The panelists discussed the presentations, shared their personal career paths and talked about how their work is, as May said, “bridging the dichotomy between architecture and landscape.”
Casey explained how her professional interests intersect with the ideas expressed by the design fellows.
“I’m looking at how we tie into the native ecoregion, bringing native plant material into projects so that there’s a sense of rootedness to the work I do,” Casey said.
She praised the design fellows for bringing visibility to topics that are “central to moving things forward” in landscape architecture and urban design.
Dr. Jenewein talked about helping cities develop comprehensive plans for future development that incorporate climate adaptation and environmental topics. “I feel like we’re making significant impact,” he said. He complimented the teams for the compelling storytelling they brought to their presentations.
Johnson described how aspects of the local ecosystem, like grasslands, are aligned with human needs, such as stormwater management or open space where children can play.
He said that because his job entails considering the broader effects of different elements of the environment, he especially appreciated the idea of revealing the soil in order to increase people’s understanding of soil’s importance.
“You’re taking something that’s been subliminal…and you’re bringing it beyond the surface, so we can actually experience it and talk through it,” Johnson said.
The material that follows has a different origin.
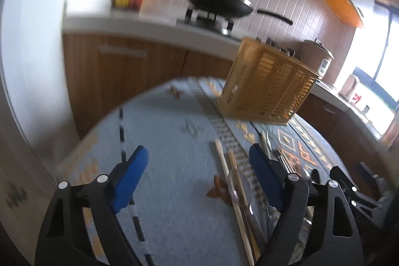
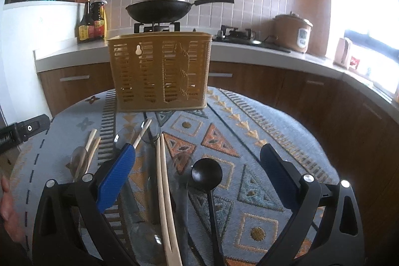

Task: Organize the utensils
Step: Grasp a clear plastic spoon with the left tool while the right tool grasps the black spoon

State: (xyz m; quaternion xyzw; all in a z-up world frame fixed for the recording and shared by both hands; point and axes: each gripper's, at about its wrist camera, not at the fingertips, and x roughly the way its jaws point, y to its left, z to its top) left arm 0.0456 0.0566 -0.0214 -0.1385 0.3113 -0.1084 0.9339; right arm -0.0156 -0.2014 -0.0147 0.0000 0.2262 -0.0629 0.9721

May noted that over the next several decades, geographies in Texas are likely to undergo a process of transformation. He said that projects like those presented by the design fellows “are so valuable in showing what the role of the architect could be in all of this, as kind of a mastermind that is allowed to invent and experiment.”
Lasting Impression
As Chief Design Officer here at HKS, one of the most exciting things about the design profession to me is the opportunity we have to make a clear and lasting impression on people’s lives.
The HKS 2023 design fellows demonstrated that design excellence requires a deep understanding of what shapes a community and place. Places don’t exist in one time, one generation, one decade. As designers, we need to consider how we create the future without losing the sense of what makes a place special.
We want our environments and spaces to inspire people. I applaud this year’s design fellows for elevating the work that we do.